Das Oberlandesgericht Stuttgart weist die Berufung des Bonatz-Erben gegen den Abriss der Seitenflügel zurück.

Peter Dübbers, Enkel des Erbauers des Stuttgarter Hauptbahnhofes, hat vor Gericht eine Niederlage erlitten. Foto: dpa
Peter Dübbers, Enkel des Erbauers des Stuttgarter Hauptbahnhofes, hat vor Gericht eine Niederlage erlitten. Foto: dpa
Stuttgart - Der vierte Senat des Oberlandesgerichts Stuttgart hat am Mittwoch die Berufungsklage des Enkels des Bahnhofsarchitekten Paul Bonatz, Peter Dübbers, im Urheberrechtsstreit gegen die Deutsche Bahn AG zurückgewiesen. Mit der Klage wollte Dübbers den Abriss des Südflügels vom Bahnhof verhindern und zugleich den Wiederaufbau des Nordflügels erreichen. Der Abriss der Seitenflügel sei ein Verstoß gegen sein vom Großvater ererbtes Urheberrecht. Die Richter ließen keine Revision gegen das Urteil beim Bundesgerichtshof (BGH) zu. Dübbers, der gesundheitlich angeschlagen ist, sagte, er wolle zunächst mit seinem Anwalt besprechen, ob man über eine Nichtzulassungsbeschwerde doch noch den Gang nach Karlsruhe antreten werde.

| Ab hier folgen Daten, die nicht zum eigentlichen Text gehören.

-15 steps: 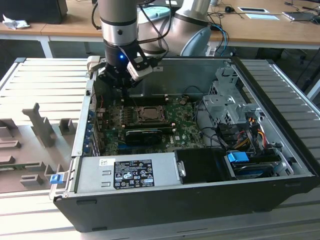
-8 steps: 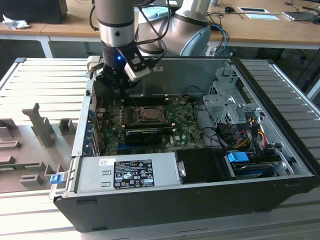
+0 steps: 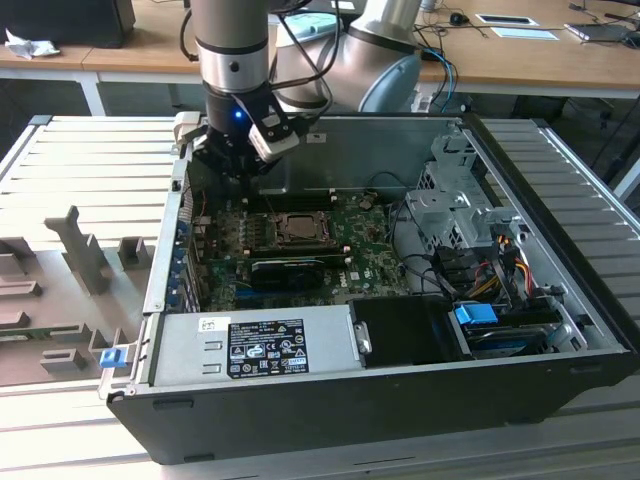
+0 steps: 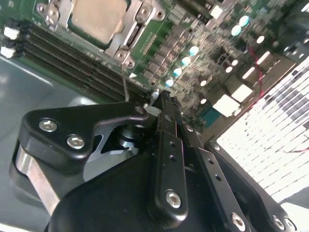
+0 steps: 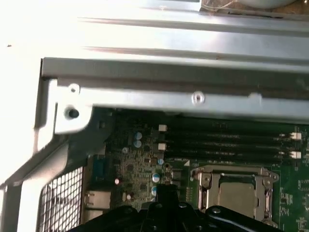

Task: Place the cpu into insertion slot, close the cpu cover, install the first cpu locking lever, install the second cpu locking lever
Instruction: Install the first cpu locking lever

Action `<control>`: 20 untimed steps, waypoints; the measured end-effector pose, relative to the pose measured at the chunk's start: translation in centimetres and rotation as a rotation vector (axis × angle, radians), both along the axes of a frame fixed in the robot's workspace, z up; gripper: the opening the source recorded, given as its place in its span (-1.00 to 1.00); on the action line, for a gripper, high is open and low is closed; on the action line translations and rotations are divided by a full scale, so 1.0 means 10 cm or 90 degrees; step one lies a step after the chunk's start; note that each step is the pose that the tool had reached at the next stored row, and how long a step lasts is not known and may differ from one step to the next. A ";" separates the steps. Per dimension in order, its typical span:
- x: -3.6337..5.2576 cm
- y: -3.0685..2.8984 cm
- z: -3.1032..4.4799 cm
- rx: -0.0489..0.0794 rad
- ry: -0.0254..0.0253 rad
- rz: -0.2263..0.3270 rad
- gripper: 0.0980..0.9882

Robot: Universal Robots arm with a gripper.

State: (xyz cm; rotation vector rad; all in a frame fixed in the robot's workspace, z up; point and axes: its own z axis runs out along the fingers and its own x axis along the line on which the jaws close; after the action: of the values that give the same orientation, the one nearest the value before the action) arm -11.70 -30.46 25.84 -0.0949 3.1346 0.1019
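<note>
The cpu (image 3: 297, 229) lies flat in the insertion slot (image 3: 270, 232) on the green motherboard, its dull silver top facing up. In both wrist views the cpu (image 4: 99, 19) (image 5: 236, 195) shows through the cut-out of the cpu cover (image 4: 126, 37) (image 5: 208, 180), which lies down over it. My black gripper (image 3: 238, 172) hangs above the board's rear corner, toward the exterior view's left of the slot and apart from it. The gripper (image 4: 153, 107) is shut, its fingertips (image 4: 164, 99) meeting with nothing held. A thin metal rod (image 4: 126, 87) stands up between the slot and the gripper.
Case walls (image 5: 169, 77) close in behind the gripper. Long black memory slots (image 5: 227, 140) run between the wall and the socket. A black card (image 3: 290, 268), the power supply (image 3: 260, 345), a drive cage (image 3: 450, 210) and cables (image 3: 480, 270) surround the board. Grey fixtures (image 3: 75, 250) stand outside.
</note>
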 end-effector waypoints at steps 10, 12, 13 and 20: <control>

Bereits die Vorinstanz, das Stuttgarter Landgericht, hatte im Mai entschieden, das Erhaltungsinteresse des Urhebers müsse hinter dem Modernisierungsinteresse der Deutschen Bahn (DB) als Eigentümerin des Bahnhofs zurückstehen.

"Relativ knapp" sei es gewesen, so der Senatsvorsitzende, Richter Hansjörg Lohrmann, in seiner kurzen Urteilsbegründung. Der Senat sei aber sicher, die richtige Entscheidung getroffen zu haben. In der Abwägung der Interessen lag schließlich die Bahn knapp vorn. Lohrmann erklärte, der vom Düsseldorfer Architekt Christof Ingenhoven konzipierte unterirdische Durchgangsbahnhof anstelle des bisherigen Kopfbahnhofs sei nur ohne die Seitenflügel realisierbar. Auch von Dübbers selbst ins Spiel gebrachte Alternativen zum Bau des Tiefbahnhofs bei gleichzeitigem Erhalt der Seitenflügel seien in dem Urheberrechtsstreit rechtlich ohne Belang, so der Vorsitzende Richter mit Blick auf einschlägige Entscheidungen des BGH: "Andere Varianten standen in diesem Verfahren nicht zur Disposition." Die Alternativen seien bereits Gegenstand im Planfeststellungsverfahren für den neuen Bahnhof gewesen. Lohrmann hob zudem hervor, dass ähnlich gelagerte Fälle vor dem BGH erst ein einziges Mal zugunsten des Urhebers ausgegangen seien.